• _TASK TO COMPLETE_: Return the lines exactly as they stand, from the first of the material through the line containing "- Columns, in".

• _INFORMATION SHOWN_:
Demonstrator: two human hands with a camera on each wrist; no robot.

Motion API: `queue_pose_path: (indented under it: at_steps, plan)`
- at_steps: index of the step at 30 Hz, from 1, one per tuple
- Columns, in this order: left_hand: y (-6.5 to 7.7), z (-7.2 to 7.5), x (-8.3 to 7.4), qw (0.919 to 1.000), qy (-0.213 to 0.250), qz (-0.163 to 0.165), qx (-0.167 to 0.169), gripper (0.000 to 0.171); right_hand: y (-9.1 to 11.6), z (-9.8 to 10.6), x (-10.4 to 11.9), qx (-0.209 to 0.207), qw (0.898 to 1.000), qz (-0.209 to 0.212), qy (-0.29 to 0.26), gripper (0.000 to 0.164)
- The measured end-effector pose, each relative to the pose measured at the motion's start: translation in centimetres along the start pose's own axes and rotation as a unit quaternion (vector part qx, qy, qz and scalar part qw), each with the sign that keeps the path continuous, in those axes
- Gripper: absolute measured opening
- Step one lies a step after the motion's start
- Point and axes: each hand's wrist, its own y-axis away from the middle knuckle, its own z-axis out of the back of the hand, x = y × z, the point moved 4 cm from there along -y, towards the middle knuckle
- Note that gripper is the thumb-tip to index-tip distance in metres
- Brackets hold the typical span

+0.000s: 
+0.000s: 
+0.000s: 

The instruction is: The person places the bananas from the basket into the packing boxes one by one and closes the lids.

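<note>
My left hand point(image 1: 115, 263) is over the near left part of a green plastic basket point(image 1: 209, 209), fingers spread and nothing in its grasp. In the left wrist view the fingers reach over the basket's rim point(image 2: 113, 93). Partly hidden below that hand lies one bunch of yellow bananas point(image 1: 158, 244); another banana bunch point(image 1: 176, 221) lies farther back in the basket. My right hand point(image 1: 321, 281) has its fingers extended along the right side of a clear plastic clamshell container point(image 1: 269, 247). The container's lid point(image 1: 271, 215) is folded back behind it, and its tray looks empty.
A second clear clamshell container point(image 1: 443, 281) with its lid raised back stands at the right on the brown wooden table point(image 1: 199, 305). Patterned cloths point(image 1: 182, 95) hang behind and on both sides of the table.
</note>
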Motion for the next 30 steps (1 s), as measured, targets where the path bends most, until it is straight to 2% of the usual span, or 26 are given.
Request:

• _YOUR SOLUTION_:
Demonstrator: two human hands with a camera on each wrist; no robot.

Motion API: `queue_pose_path: (indented under it: at_steps, plan)`
- at_steps: index of the step at 30 Hz, from 1, one per tuple
- Columns, in this order: left_hand: y (-6.5 to 7.7), z (-7.2 to 7.5), x (-8.3 to 7.4), qw (0.919 to 1.000), qy (-0.213 to 0.250), qz (-0.163 to 0.165), qx (-0.167 to 0.169), gripper (0.000 to 0.171); right_hand: y (-9.1 to 11.6), z (-9.8 to 10.6), x (-10.4 to 11.9), qx (-0.209 to 0.207), qw (0.898 to 1.000), qz (-0.209 to 0.212), qy (-0.29 to 0.26), gripper (0.000 to 0.164)

This completes the output.